Das mehrfache Vernichtungspotental auf beiden Seiten des Eisernen Vorhangs kennzeichnete paranoid die Konkurrenz zweier ideologischer und ökonomischer Systeme, wobei man festhalten sollte, dass die ideologie-getriebene Rethorik beiderseits lediglich das System der anderen disqualifizierte und nur wenige der Wirtschaftslenker im Westen über die sechziger Jahre hinaus die bipolare Kriegsrethorik auf den Feldern der Ökonomie beibehielt; aber es gab sie und nicht selten.

Uns geht es darum zu erinnern, dass die Jahrzehnte der Konkurrenz auch aufseiten der Wirtschaft in den Köpfen der Führungsetagen viel mit Vorstellungen von Macht zu tun hatten. Den Konkurrenten besiegen war nicht allein motiviert von der Überzeugung, die Märkte durch bessere Produkte und günstigeren Preise zu beherrschen, sondern durchaus von ökonomischen Machtvorstellungen, in denen der andere, das andere Unternehmen als Feind wahrgenommen wurde, den es zu vernichten galt.

Ultimativ skrupellos handelte z. B. die von John D. Rockefeller gegründete Standard Oil Company. Die Company war bis zum Jahr 1874 in einem rasanten Tempo gewachsen und hatte eine Größe in ihrer Branche erreicht, die man mit dem Begriff Marktdominanz beschreiben kann. Lag der Marktanteil der Standard Oil 1870 bei etwa 10 Prozent, stieg er in nur vier Jahren auf 40 Prozent und erreichte nach nur zehn Jahren 80 Prozent. Es war einer der kleineren Konkurrenten, Great Western Oil Works, der das Augenmerk darauf richtete, dass solch ein Wachstum auch damals schon nicht nur durch technische Innovationen und damit verbundenen Skaleneffekte zu erreichen sei. Nötig dazu waren auh andere Faktoren, die einem beinharten Verdrängungs- ja Vernichtungswettbewerb, also einem, von Machtphantasieen getiebenem Konkurrenzverhalten zuzuschreiben waren.

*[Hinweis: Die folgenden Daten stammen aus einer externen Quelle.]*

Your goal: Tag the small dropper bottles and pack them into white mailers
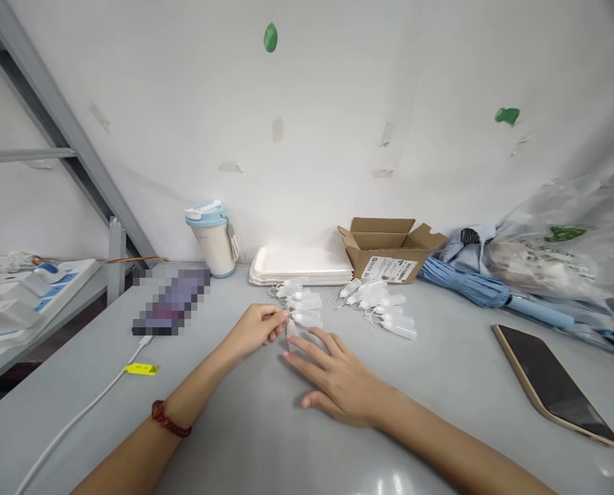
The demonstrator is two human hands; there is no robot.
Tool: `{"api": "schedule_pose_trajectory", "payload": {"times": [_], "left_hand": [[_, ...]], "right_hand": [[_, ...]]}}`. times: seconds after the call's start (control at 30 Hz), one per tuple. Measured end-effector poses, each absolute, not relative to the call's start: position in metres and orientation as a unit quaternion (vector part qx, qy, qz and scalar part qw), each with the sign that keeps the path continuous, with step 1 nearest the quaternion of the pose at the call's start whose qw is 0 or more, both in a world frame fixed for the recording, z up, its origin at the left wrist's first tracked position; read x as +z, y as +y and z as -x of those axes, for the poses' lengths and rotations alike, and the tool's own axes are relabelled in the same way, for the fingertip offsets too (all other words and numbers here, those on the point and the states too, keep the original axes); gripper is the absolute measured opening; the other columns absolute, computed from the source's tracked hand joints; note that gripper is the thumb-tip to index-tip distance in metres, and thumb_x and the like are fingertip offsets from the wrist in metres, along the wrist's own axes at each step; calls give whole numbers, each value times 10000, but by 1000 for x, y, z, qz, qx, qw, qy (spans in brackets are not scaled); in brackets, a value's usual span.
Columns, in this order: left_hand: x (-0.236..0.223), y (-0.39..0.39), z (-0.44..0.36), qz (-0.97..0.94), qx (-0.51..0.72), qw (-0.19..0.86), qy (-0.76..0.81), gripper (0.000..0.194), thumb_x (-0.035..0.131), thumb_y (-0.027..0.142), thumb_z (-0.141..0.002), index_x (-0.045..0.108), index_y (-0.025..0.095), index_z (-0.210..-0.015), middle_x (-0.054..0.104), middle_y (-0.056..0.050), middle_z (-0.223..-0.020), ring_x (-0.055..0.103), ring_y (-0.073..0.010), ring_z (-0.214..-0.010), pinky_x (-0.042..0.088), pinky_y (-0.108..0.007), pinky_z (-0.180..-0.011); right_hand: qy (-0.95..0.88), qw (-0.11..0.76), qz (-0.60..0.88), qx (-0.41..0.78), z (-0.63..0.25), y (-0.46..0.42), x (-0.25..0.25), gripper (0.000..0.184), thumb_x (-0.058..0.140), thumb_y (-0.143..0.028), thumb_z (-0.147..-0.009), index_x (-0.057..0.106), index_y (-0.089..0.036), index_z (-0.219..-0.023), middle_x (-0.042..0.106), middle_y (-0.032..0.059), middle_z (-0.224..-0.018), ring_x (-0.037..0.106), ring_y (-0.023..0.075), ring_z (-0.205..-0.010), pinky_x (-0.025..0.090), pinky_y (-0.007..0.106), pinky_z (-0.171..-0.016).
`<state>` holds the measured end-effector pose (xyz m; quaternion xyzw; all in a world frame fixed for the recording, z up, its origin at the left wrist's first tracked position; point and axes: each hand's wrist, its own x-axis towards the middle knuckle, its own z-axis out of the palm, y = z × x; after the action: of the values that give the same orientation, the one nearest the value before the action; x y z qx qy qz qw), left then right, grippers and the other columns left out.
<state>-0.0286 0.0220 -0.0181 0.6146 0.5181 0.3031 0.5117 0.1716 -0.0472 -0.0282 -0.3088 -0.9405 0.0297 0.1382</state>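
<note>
Small translucent white pieces with thin white cords, shaped like tiny bottles or tags, lie in two groups on the grey table. My left hand [258, 328] is closed in a pinch at the corded end of one piece [292, 330] in the nearer group [305, 300]. Just right of it, my right hand [337, 378] is open, palm down, with fingers spread and fingertips close to that same piece. Whether they touch it I cannot tell. Farther right is the second group [381, 306], apart from both hands.
Behind the pieces lie a stack of white flat trays [307, 265] and an open cardboard box [389, 258]. A lidded cup [214, 240] and a blurred-out device on a cable [175, 302] are left. Right are a folded blue umbrella [472, 285], plastic bag [559, 247] and phone [554, 385].
</note>
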Motion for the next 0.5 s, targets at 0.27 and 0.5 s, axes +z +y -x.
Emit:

Bereits 1889 konnte Standard Oil die Hälfte aller damals auf den Schienenwegen verkehrenden Kesselwagen sein Eigentum nennen und verfügte über wichtige Öl-Pipelines, was der Company fast uneingeschränkte Kontrolle der wichtigsten Transportwege bescherte. In gewisser Weise waren sie die einzigen, die von den Viehtreks gelernt hatten, dass nämlich nicht allein die Menge der Rindviecher über den Markterfolg entscheidet, sondern wesentlich mehr, wer die Steaks schnell und günstig zu den Märkten zu bringen in der Lage war.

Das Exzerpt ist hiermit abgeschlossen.